Kelly v. State

552 So. 2d 206 (1989)

Alphonse KELLY, Appellant,
v.
STATE of Florida, Appellee.

No. 88-350.

District Court of Appeal of Florida, Fifth District.

July 13, 1989. Rehearing Denied November 22, 1989.

*207 James B. Gibson, Public Defender, and James R. Wulchak, Chief Appellate Division, Asst. Public Defender, Daytona Beach, for appellant.

Robert A. Butterworth, Atty. Gen., Tallahassee, and Belle B. Turner, Asst. Atty. Gen., Daytona Beach, for appellee.

GOSHORN, Judge.

Kelly appeals his convictions for three counts of attempted murder,[1] three counts of shooting into an occupied vehicle,[2] one count of aggravated assault with a firearm,[3] and a final count of use of a firearm during the commission of a felony.[4] He raises numerous issues on appeal, several of which merit discussion.
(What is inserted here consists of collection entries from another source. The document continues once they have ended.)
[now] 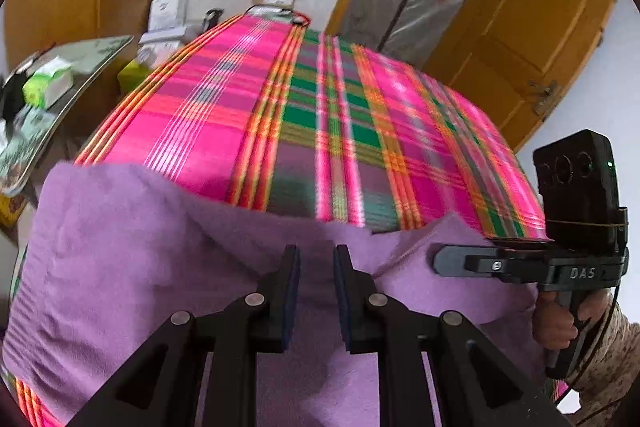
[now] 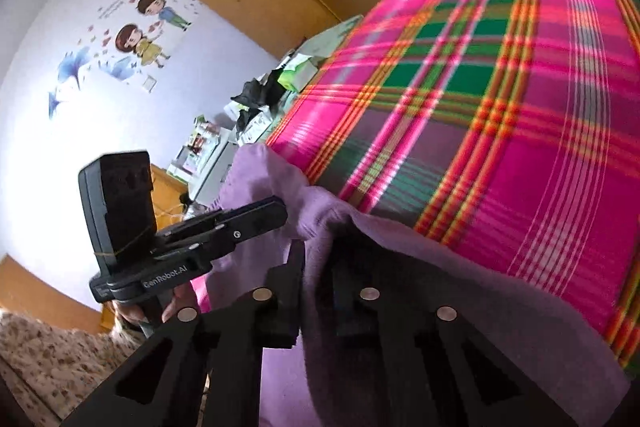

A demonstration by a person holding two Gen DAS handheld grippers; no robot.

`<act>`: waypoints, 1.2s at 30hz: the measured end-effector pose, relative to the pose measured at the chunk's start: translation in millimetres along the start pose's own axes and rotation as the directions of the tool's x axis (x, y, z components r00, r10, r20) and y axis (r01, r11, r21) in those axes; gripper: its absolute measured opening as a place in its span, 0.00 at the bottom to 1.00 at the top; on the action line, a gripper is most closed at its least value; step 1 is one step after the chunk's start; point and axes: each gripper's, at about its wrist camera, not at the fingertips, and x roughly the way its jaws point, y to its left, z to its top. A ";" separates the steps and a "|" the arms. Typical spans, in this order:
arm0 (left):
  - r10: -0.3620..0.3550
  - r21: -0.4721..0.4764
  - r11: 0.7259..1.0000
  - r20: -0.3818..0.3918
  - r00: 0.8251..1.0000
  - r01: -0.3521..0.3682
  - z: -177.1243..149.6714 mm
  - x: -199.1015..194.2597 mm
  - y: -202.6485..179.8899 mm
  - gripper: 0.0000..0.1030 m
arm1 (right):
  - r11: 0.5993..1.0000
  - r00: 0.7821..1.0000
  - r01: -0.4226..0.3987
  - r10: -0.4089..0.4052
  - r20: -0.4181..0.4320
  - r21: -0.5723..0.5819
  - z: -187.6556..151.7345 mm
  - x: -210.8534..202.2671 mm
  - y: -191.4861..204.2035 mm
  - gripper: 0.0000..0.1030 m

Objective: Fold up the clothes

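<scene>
A purple fleece garment [image 1: 120, 247] hangs bunched over the near end of a bed with a pink and green plaid sheet [image 1: 340, 107]. My left gripper [image 1: 317, 267] is shut on an upper fold of it, with cloth filling the narrow gap between the pads. My right gripper [image 2: 318, 267] is shut on the same garment [image 2: 440, 287], which drapes over its right finger. The two grippers are side by side and close together. The right gripper [image 1: 438, 261] shows at the left view's right edge, and the left gripper [image 2: 280, 213] shows side-on in the right wrist view.
The plaid bed [image 2: 520, 107] stretches away ahead. A cluttered side table with a tissue pack [image 1: 48, 87] stands at the left, cardboard boxes [image 1: 168, 7] sit beyond the bed, and a wooden door [image 1: 540, 27] is at the right. A hand [image 1: 556, 323] holds the right gripper's handle.
</scene>
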 end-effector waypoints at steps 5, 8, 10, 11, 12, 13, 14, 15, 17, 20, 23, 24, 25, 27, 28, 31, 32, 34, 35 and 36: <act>-0.106 0.137 0.985 -0.005 0.994 0.105 7.2 -0.2 -22.3 0.34 | 0.999 0.999 0.035 -0.035 0.013 -0.014 -5.0 -14.0 0.9 0.17; -0.152 0.232 0.960 -0.036 0.988 0.156 8.2 2.8 -35.2 0.38 | 0.999 0.998 0.050 -0.049 0.046 -0.016 -10.8 -28.3 3.4 0.23; -0.197 0.306 0.929 -0.062 0.978 0.207 7.0 5.3 -44.6 0.40 | 0.998 0.996 0.053 -0.052 0.073 -0.016 -16.6 -41.1 4.3 0.30; -0.209 0.329 0.918 -0.075 0.975 0.222 7.4 7.5 -47.9 0.41 | 0.998 0.995 0.054 -0.053 0.089 -0.012 -19.8 -48.3 4.3 0.33; -0.219 0.348 0.907 -0.088 0.972 0.236 8.0 10.0 -51.0 0.42 | 0.998 0.993 0.057 -0.056 0.103 -0.008 -22.5 -54.2 4.5 0.33; -0.221 0.358 0.902 -0.100 0.970 0.243 10.6 13.5 -52.6 0.43 | 0.998 0.991 0.065 -0.064 0.115 -0.004 -24.3 -58.5 4.8 0.33; -0.219 0.366 0.897 -0.114 0.969 0.246 12.7 17.4 -54.0 0.44 | 0.997 0.989 0.073 -0.072 0.130 0.002 -26.9 -64.1 3.9 0.34; -0.208 0.375 0.896 -0.123 0.970 0.239 14.3 20.8 -55.1 0.45 | 0.997 0.987 0.079 -0.079 0.143 0.009 -29.9 -70.2 2.1 0.34; -0.185 0.391 0.893 -0.134 0.973 0.224 15.4 26.1 -57.3 0.45 | 0.996 0.981 0.079 -0.084 0.174 0.035 -36.7 -82.9 -1.7 0.34; -0.187 0.415 0.878 -0.163 0.969 0.239 16.4 33.5 -61.2 0.45 | 0.994 0.971 0.077 -0.094 0.221 0.083 -47.2 -100.6 -11.7 0.34; -0.192 0.429 0.865 -0.199 0.961 0.262 18.8 39.7 -63.3 0.45 | 0.987 0.963 0.075 -0.108 0.247 0.139 -55.9 -112.1 -24.5 0.34; -0.193 0.434 0.861 -0.208 0.959 0.267 19.5 41.5 -64.0 0.45 | 0.984 0.960 0.073 -0.113 0.255 0.160 -58.7 -115.2 -28.8 0.34; -0.193 0.440 0.856 -0.215 0.957 0.272 20.2 42.6 -65.3 0.45 | 0.982 0.958 0.072 -0.117 0.261 0.176 -61.1 -118.1 -32.7 0.34; -0.203 0.445 0.849 -0.223 0.953 0.285 22.0 42.0 -66.4 0.45 | 0.978 0.954 0.081 -0.132 0.268 0.193 -64.7 -124.0 -38.1 0.34; -0.209 0.446 0.847 -0.223 0.952 0.290 23.2 41.0 -66.9 0.45 | 0.976 0.952 0.086 -0.140 0.274 0.201 -66.0 -127.2 -40.3 0.34; -0.253 0.434 0.838 -0.225 0.941 0.329 27.9 38.2 -67.8 0.32 | 0.966 0.939 0.100 -0.171 0.299 0.238 -72.1 -140.3 -50.6 0.34; -0.252 0.435 0.839 -0.224 0.942 0.328 28.8 38.5 -67.9 0.25 | 0.961 0.934 0.107 -0.184 0.305 0.254 -74.6 -145.2 -55.2 0.34; -0.243 0.438 0.840 -0.224 0.944 0.320 31.1 39.5 -67.7 0.15 | 0.954 0.930 0.111 -0.199 0.310 0.279 -77.2 -150.3 -62.9 0.34; -0.241 0.435 0.842 -0.228 0.943 0.321 31.6 40.7 -67.5 0.12 | 0.951 0.929 0.111 -0.203 0.311 0.288 -78.3 -151.6 -65.7 0.34; -0.243 0.431 0.843 -0.232 0.942 0.323 32.3 41.1 -66.9 0.10 | 0.950 0.929 0.109 -0.202 0.310 0.293 -79.2 -151.7 -67.7 0.34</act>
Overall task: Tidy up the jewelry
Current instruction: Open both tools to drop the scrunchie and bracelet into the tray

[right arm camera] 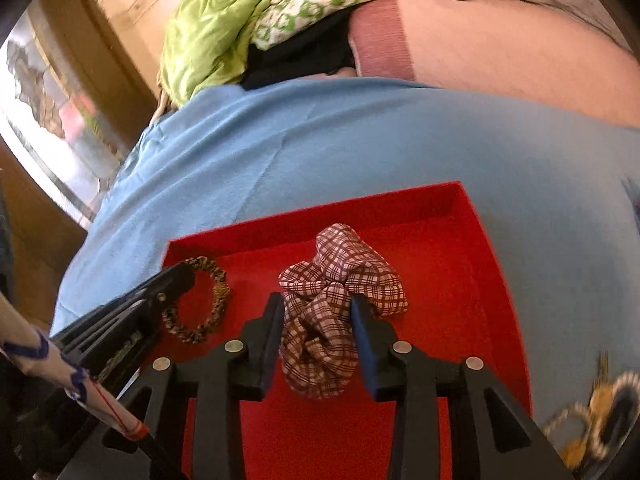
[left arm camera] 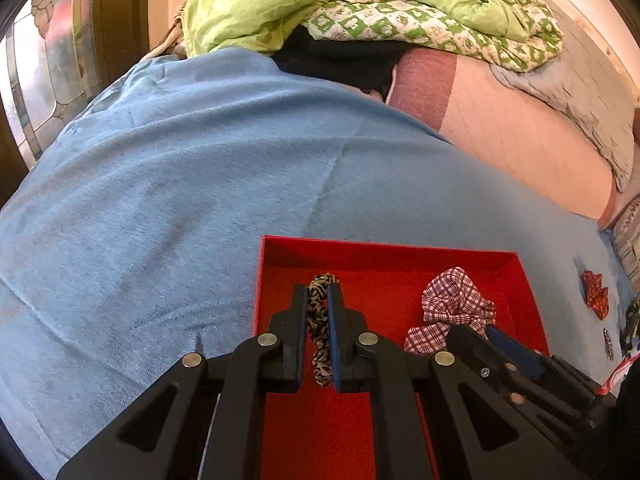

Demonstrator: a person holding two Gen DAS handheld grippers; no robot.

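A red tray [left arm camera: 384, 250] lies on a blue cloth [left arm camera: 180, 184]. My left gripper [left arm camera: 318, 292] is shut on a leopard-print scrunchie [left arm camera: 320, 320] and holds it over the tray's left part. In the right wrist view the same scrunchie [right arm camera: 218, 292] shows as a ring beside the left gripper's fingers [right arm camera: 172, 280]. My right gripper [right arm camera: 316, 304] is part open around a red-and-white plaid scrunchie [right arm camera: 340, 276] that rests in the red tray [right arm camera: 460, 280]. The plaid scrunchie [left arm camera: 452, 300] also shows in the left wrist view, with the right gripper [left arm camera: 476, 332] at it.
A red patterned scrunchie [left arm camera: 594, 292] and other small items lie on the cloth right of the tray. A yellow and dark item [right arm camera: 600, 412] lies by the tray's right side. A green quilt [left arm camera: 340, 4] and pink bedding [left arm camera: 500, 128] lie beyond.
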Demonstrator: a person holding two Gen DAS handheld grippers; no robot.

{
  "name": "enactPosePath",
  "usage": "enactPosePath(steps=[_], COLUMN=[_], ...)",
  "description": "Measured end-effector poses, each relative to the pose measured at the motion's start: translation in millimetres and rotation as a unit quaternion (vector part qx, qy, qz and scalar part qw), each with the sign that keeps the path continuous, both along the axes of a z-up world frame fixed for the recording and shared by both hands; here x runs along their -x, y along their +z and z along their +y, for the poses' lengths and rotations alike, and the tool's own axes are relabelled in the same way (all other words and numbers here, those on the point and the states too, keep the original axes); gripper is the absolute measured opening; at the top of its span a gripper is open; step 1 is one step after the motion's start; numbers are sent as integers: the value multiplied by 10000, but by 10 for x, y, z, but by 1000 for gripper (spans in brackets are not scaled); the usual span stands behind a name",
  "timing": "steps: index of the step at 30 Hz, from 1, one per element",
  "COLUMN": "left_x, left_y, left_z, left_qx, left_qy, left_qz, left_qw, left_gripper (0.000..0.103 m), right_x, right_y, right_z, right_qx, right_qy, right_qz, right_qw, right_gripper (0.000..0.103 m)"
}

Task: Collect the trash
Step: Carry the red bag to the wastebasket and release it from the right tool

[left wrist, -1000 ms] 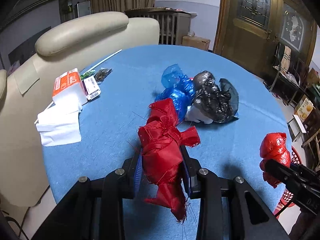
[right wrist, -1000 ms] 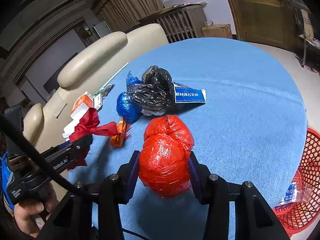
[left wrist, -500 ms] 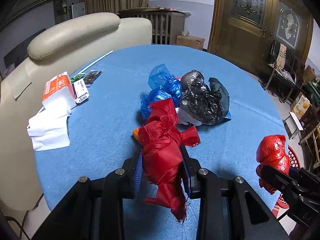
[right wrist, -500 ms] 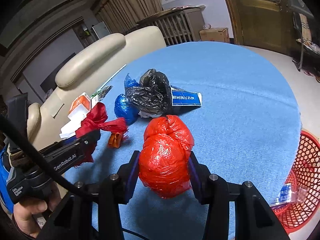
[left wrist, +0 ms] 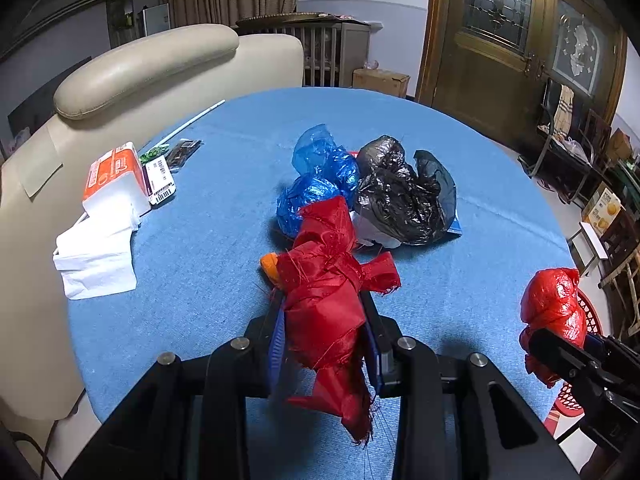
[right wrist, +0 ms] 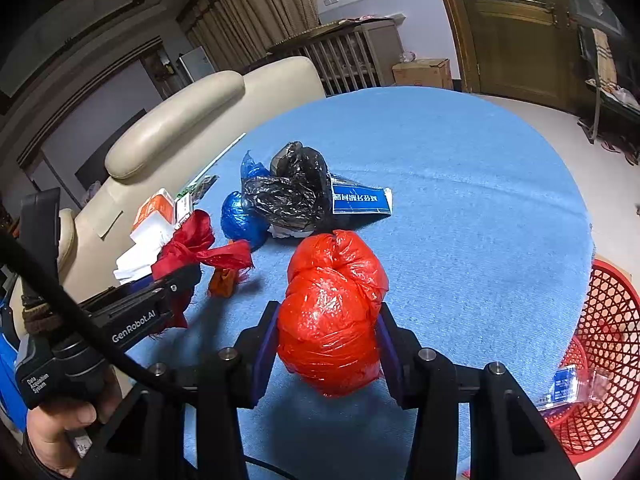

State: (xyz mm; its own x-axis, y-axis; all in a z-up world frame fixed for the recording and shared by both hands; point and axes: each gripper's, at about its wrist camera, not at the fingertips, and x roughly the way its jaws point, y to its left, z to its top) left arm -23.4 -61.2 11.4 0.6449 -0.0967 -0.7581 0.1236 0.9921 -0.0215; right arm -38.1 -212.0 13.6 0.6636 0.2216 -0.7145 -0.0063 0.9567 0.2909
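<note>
Right now my right hand-held gripper (right wrist: 326, 344) is clamped on the red bag (right wrist: 332, 312), with the red basket (right wrist: 612, 320) low to its right, off the surface (right wrist: 460, 200); my left hand-held gripper (left wrist: 324, 332), farther off, grips the red cloth bundle (left wrist: 328, 280)

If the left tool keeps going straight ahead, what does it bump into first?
Probably the blue bag. The left tool, shut on the red cloth, points at the pile, and the blue bag is nearest in line, beside the black bag. If it stays low, the small orange scrap might touch first; depth is unclear.
</note>
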Motion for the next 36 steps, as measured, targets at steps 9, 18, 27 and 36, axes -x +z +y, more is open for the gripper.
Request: enactPosePath(steps=[9,18,27,36], left_x=[39,103,223,283], left_y=[54,138,141,179], left_z=[-183,-560,-863,-1178], left_qx=[-43,-59,-58,-66], left_qy=[-205,-626,-1031,-1423], left_qz=[-53,-195,-219,-270], left_qw=[9998,9978,9944,9894], left_gripper=[35,35,35,35], right_x=[123,344,624,950], right_y=[38,83,71,30], right_z=[-181,-512,-972,-1670], right_qx=[-39,-9,102,235], right_qy=[-205,-639,-1241,-2142], right_qz=[-100,-163,-124,1], right_qw=[9997,9978,9921,9765], right_gripper=[49,49,49,49])
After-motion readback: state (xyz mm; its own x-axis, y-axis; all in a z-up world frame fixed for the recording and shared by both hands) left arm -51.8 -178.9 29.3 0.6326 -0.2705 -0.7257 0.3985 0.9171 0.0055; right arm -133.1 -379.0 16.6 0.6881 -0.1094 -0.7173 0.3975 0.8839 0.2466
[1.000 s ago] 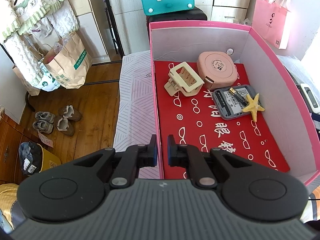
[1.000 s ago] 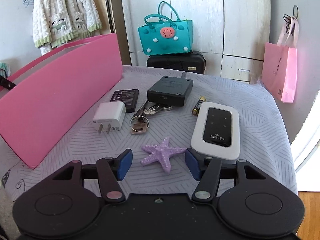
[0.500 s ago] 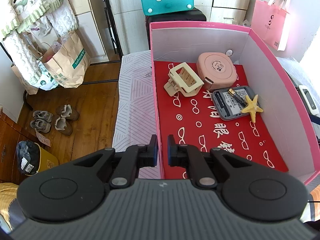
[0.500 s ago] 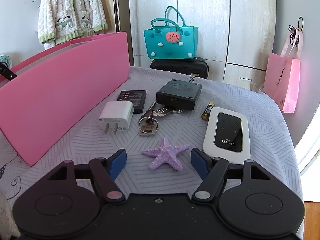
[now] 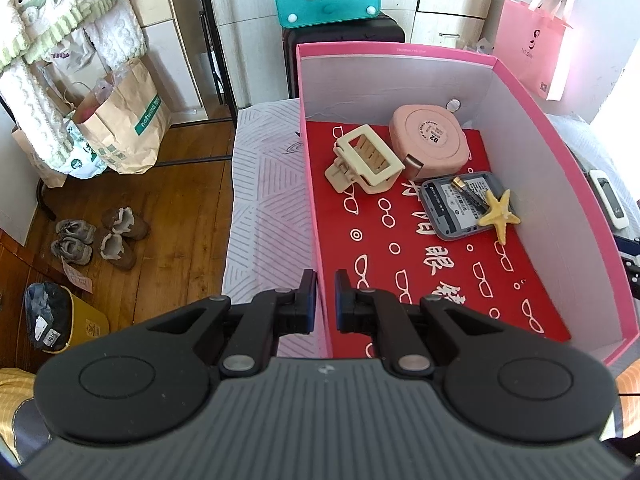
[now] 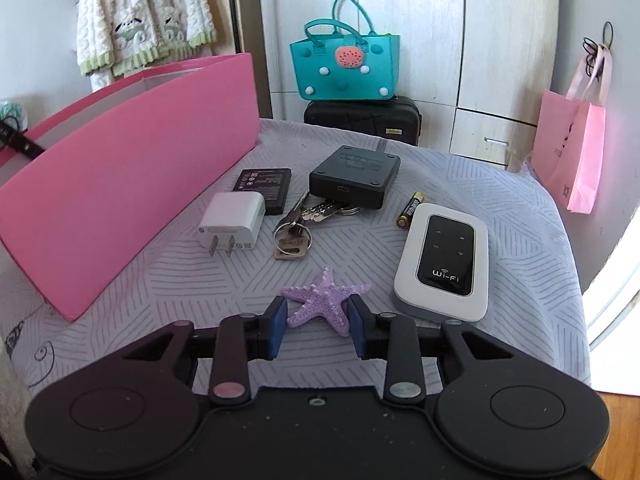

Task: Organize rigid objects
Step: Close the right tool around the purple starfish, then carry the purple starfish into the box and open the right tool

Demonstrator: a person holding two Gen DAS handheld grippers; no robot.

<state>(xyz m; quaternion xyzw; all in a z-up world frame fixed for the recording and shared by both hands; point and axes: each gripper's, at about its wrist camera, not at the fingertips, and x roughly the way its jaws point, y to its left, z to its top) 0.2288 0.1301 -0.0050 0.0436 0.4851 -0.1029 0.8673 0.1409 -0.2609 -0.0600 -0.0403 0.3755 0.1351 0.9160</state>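
Note:
A purple starfish [image 6: 324,306] lies on the grey patterned cover, between the blue pads of my right gripper [image 6: 318,320]. The jaws are closing, and both pads touch the starfish's arms. My left gripper [image 5: 324,300] is shut on the left wall of the pink box [image 5: 316,208], near its front corner. Inside the box, on the red lining, lie a cream hair claw [image 5: 366,160], a pink round case [image 5: 430,142], a grey device [image 5: 460,204] with a battery on it, and a yellow starfish [image 5: 500,216]. The box's pink outer wall [image 6: 128,168] stands left of the right gripper.
Beyond the purple starfish lie a white Wi-Fi router [image 6: 444,260], a white charger plug [image 6: 234,222], keys [image 6: 296,228], a flat black battery [image 6: 264,186], a black box [image 6: 356,176] and an AA battery [image 6: 408,210]. A wooden floor with shoes [image 5: 96,236] lies left of the bed.
The right gripper's jaws have come together from wide apart onto the purple starfish. The left gripper has stayed shut on the box wall.

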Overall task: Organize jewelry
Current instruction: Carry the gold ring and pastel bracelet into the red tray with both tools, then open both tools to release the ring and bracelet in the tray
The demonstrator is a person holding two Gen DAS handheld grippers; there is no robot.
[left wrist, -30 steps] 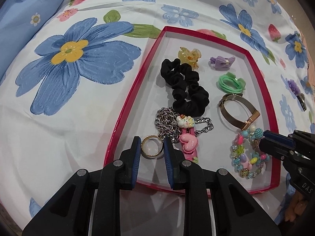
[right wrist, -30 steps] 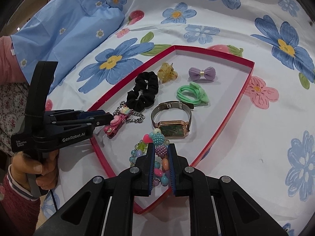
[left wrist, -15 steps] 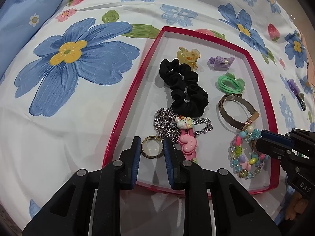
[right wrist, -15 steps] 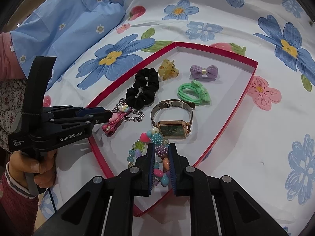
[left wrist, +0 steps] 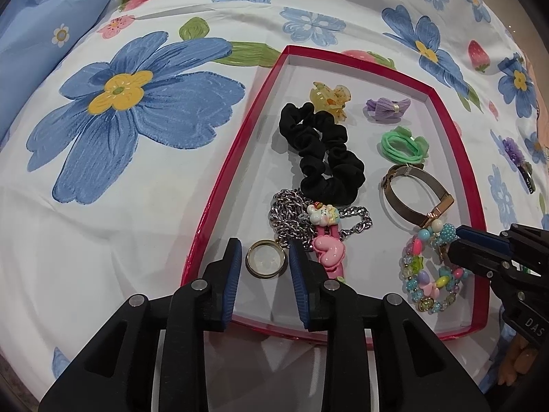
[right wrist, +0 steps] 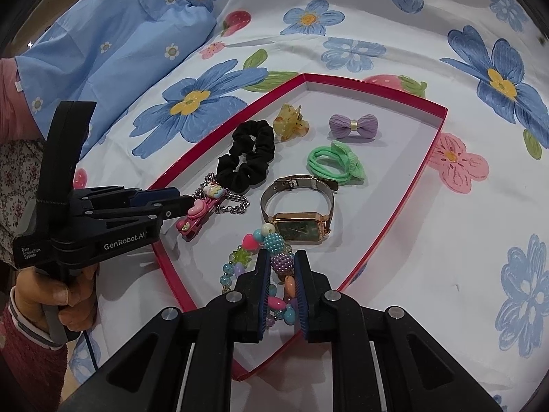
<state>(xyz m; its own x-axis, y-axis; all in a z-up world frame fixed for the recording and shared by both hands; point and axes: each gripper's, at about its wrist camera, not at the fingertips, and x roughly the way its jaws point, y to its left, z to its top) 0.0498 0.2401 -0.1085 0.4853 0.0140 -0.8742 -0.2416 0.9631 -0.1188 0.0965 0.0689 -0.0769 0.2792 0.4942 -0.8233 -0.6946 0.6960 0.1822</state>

The factual scenario began on the night of January 1, 1987, when Kelly attempted to confront his estranged girlfriend Frederica. Frederica and a co-worker, Dorothy, were parked in Dorothy's car in front of their place of employment, waiting for Frederica's brother. As it was a chilly night, the car's engine and heater were on. Neither woman recognized Kelly until he pulled up beside them and rolled down his window to speak with Frederica. Several times Kelly ordered Frederica out of the car; each time she refused. Kelly asked Frederica where she was going; Frederica responded that she was waiting for her brother to take her to her mother's house. After informing Frederica he would wait for her there, Kelly sped away.

Frederica then told Dorothy to leave if Kelly returned. Dorothy responded by putting the car in drive, resting her foot on the brake. Moments later Kelly returned, again pulling his car parallel with Dorothy's and demanding that Frederica get out of the car. When she refused, Kelly pointed a gun at Frederica. Dorothy accelerated the automobile and Kelly fired, shooting the front window out of Frederica's side.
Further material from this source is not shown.